JULIA KRISTEVA
The Subject in Process: Julia Kristeva’s Radical Semiotics
Julia Kristeva’s theoretical framework is anchored in the concept of the "subject in process" (sujet en procès). Unlike traditional philosophy, which often views the "I" as a stable, unified entity, Kristeva argues that the subject is a dynamic, ongoing construction, constantly being made and unmade through the tension between two distinct components of signification: the Semiotic and the Symbolic.
1. The Semiotic vs. The Symbolic
Kristeva distinguishes her use of "semiotic" from general semiotics (the study of signs). For her:
- The Semiotic: Associated with the maternal body, drives, rhythms, and tones. It is pre-Oedipal, fluid, and non-representational. It is the "chora"—a psychic space where rhythmic pulses and bodily pressures exist before language.
- The Symbolic: The domain of social rules, syntax, grammar, and law (the "Name-of-the-Father"). It is the structure that allows for stable meaning and communication.
Meaning occurs only when these two elements intersect. If the Semiotic completely overrides the Symbolic, the result is psychosis; if the Symbolic entirely represses the Semiotic, language becomes rigid, sterile, and "dead." Artistic and poetic language is where the Semiotic "breaks through" the Symbolic, revitalizing culture with bodily energy.
2. The Theory of Abjection
Perhaps Kristeva’s most famous contribution is the concept of abjection, detailed in Powers of Horror. The abject is that which "disturbs identity, system, order. What does not respect borders, positions, rules." It is the reaction (often of horror or disgust) to the breakdown in the distinction between Self and Other.
The ultimate example of the abject is the corpse (the body without a soul), which reminds the living of their own inevitable materiality. We "abject" things like blood, excrement, and decay to maintain the illusion of a clean, bounded "I." Abjection is the violent struggle to separate oneself from the maternal body to become an independent subject.
3. Intertextuality
Kristeva coined the term intertextuality, drawing from Mikhail Bakhtin’s work on dialogism. She suggests that no text is an island; every text is a "mosaic of quotations" and a transformation of other texts. This decentralizes the author, suggesting that meaning is produced through the relationship between the reader and the vast web of cultural and historical discourses that precede the individual work.

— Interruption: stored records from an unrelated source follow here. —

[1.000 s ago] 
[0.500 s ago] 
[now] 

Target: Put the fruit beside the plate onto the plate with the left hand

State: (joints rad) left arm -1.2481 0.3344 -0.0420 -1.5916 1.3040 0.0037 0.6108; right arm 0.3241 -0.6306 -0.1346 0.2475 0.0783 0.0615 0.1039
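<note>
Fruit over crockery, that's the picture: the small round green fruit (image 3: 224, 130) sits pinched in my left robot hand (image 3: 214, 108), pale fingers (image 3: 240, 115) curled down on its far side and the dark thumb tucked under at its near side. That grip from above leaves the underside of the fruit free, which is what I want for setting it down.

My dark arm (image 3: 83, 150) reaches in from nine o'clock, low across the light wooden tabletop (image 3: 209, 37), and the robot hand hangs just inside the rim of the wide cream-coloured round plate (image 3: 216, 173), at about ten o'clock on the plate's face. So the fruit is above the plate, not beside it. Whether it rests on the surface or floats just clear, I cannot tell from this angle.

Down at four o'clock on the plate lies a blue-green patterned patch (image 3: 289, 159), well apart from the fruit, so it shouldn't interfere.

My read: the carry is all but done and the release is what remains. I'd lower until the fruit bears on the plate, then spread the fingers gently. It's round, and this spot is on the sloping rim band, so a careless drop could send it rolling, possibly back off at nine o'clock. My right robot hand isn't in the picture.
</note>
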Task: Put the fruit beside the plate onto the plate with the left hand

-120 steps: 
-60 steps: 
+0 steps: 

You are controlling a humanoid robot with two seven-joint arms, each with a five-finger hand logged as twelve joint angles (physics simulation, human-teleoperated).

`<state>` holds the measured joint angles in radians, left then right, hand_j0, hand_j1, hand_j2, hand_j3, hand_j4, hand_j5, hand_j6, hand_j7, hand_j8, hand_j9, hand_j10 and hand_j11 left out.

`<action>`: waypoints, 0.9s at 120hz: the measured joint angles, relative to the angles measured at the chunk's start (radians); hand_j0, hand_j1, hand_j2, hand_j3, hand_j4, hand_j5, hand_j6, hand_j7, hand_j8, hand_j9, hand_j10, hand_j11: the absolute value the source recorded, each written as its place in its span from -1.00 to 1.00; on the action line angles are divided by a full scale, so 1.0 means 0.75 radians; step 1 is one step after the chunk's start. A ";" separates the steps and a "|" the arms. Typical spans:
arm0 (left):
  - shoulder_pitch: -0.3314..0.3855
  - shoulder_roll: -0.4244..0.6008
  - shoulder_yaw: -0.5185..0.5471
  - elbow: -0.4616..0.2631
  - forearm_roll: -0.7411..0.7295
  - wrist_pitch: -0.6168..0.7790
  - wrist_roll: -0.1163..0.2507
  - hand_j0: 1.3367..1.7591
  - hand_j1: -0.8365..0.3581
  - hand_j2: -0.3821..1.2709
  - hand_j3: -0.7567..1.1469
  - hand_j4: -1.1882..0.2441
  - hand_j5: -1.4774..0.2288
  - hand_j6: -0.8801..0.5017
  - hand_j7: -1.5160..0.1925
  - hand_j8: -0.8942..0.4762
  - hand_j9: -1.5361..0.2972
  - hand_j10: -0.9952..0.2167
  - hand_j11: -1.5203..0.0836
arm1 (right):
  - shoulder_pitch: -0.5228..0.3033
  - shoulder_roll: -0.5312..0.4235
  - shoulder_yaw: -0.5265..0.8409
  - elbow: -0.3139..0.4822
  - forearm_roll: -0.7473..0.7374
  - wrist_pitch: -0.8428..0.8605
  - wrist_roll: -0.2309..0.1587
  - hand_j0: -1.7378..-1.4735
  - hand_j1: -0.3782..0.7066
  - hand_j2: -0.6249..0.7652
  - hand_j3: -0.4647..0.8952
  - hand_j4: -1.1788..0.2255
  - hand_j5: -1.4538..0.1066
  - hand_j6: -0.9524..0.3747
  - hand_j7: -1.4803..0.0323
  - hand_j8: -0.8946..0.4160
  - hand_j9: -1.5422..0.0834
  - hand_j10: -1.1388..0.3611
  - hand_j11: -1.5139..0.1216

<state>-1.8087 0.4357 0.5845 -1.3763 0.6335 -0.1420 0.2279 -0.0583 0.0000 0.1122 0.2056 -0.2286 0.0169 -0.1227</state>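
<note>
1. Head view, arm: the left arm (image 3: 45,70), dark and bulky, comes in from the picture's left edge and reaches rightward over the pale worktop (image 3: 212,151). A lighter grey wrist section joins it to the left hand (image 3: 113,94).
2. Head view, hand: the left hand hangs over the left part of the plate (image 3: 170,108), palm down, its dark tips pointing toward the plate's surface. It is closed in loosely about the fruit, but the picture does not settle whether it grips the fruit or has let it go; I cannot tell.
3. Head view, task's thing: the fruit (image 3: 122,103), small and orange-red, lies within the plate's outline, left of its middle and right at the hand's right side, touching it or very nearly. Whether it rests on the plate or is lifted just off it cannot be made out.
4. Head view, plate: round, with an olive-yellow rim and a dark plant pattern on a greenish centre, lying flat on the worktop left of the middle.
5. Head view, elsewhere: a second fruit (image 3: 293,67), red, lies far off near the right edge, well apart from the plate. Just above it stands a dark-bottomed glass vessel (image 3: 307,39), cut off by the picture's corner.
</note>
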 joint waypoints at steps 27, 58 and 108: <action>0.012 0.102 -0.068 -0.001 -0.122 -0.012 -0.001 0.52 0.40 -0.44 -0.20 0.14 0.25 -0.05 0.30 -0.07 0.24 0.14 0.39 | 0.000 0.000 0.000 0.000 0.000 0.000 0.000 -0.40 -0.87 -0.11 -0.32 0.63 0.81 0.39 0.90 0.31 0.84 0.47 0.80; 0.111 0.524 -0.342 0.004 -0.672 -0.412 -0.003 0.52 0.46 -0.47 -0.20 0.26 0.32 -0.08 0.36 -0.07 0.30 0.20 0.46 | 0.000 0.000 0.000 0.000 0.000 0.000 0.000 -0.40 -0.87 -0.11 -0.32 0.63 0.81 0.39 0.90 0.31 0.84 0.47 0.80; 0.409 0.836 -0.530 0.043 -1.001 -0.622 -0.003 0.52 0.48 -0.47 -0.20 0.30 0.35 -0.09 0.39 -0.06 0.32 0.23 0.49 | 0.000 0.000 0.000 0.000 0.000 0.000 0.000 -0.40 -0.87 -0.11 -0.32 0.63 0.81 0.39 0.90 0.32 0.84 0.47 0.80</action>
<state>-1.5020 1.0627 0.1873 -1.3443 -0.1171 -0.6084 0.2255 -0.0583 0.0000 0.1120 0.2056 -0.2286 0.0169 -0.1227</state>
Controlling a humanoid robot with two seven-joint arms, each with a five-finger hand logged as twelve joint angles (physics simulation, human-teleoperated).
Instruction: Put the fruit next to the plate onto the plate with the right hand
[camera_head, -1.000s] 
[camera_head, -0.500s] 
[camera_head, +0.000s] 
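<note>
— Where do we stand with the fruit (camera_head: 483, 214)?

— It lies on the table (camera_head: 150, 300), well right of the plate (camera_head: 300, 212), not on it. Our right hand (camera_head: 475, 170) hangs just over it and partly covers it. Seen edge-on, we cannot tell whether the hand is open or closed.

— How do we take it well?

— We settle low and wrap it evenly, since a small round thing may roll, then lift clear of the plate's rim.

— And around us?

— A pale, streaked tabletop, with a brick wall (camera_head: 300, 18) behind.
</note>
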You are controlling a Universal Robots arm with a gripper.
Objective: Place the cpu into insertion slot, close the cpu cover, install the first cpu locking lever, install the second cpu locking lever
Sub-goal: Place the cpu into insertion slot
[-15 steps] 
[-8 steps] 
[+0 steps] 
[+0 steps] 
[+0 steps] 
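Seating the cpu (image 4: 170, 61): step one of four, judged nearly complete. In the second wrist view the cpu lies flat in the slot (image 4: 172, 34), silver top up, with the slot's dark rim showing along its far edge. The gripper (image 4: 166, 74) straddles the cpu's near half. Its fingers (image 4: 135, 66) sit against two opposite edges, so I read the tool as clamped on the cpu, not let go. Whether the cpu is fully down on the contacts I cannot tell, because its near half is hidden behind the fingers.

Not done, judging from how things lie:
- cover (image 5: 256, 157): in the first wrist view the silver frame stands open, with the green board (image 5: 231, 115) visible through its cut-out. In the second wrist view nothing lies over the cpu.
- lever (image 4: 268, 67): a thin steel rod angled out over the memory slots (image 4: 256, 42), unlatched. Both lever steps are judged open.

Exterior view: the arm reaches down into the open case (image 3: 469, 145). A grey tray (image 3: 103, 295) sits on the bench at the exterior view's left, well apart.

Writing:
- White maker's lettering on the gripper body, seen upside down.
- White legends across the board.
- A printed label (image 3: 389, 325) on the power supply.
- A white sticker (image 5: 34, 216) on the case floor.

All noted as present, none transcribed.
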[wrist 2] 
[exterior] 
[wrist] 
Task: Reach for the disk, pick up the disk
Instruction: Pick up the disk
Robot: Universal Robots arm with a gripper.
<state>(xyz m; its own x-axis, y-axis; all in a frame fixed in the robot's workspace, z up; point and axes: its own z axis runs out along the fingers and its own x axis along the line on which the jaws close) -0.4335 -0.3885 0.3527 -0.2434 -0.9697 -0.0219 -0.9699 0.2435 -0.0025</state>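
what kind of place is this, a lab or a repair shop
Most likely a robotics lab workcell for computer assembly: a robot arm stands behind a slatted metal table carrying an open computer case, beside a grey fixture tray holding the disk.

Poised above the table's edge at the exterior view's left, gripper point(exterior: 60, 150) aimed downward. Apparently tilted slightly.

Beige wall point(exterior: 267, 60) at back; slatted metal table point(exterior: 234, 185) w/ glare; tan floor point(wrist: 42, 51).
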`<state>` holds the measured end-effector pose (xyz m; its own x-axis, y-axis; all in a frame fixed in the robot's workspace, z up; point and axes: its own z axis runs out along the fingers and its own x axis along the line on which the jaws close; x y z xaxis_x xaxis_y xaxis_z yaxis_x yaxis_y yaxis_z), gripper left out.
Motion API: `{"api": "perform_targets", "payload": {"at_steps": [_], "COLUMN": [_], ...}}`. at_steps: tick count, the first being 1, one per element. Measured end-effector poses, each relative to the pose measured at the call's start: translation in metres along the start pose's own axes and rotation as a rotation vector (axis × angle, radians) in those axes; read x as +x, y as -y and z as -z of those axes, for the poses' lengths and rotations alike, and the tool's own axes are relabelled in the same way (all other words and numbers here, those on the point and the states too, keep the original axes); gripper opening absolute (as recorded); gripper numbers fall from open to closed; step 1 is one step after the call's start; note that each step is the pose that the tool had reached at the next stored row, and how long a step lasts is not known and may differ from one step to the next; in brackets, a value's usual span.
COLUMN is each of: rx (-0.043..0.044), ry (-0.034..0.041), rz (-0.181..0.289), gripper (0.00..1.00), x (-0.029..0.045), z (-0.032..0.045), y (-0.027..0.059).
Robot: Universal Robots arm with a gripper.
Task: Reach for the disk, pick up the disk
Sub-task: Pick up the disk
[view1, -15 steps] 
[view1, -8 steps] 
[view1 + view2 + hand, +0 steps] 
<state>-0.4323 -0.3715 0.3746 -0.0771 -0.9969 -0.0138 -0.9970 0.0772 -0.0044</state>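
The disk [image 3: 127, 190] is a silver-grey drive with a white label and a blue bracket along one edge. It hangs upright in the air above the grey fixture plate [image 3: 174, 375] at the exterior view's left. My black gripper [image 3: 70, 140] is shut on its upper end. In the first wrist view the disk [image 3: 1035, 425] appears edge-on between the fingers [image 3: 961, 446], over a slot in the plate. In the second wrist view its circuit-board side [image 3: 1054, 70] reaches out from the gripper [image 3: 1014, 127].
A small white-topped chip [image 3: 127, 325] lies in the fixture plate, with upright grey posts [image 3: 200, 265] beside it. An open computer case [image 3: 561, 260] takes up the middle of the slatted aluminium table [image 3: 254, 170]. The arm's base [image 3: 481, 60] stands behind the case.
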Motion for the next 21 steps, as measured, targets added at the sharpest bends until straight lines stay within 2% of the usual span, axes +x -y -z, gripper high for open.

4. Strangers to Ourselves: The Ethics of Alterity
In her later work, Kristeva applies psychoanalytic theory to sociology and politics. She argues that the "foreigner" or "stranger" we fear in society is actually a projection of our own internal foreignness. Because our own unconscious is alien to our conscious self, we are all "strangers to ourselves."
By acknowledging the "stranger within," Kristeva believes we can move toward a more ethical society. If we realize that our own identity is fractured and non-identical, we lose the drive to exclude or persecute the "other" in the outside world.
Conclusion: The Revolutionary Potential of the Subject
Kristeva’s thought is inherently revolutionary. By focusing on the "process" rather than the "product" of identity, she creates space for resistance against rigid social norms. Her work insists that the body—with all its drives, abjections, and rhythms—is never truly silenced by the structures of society, but remains a constant, disruptive force for renewal and meaning.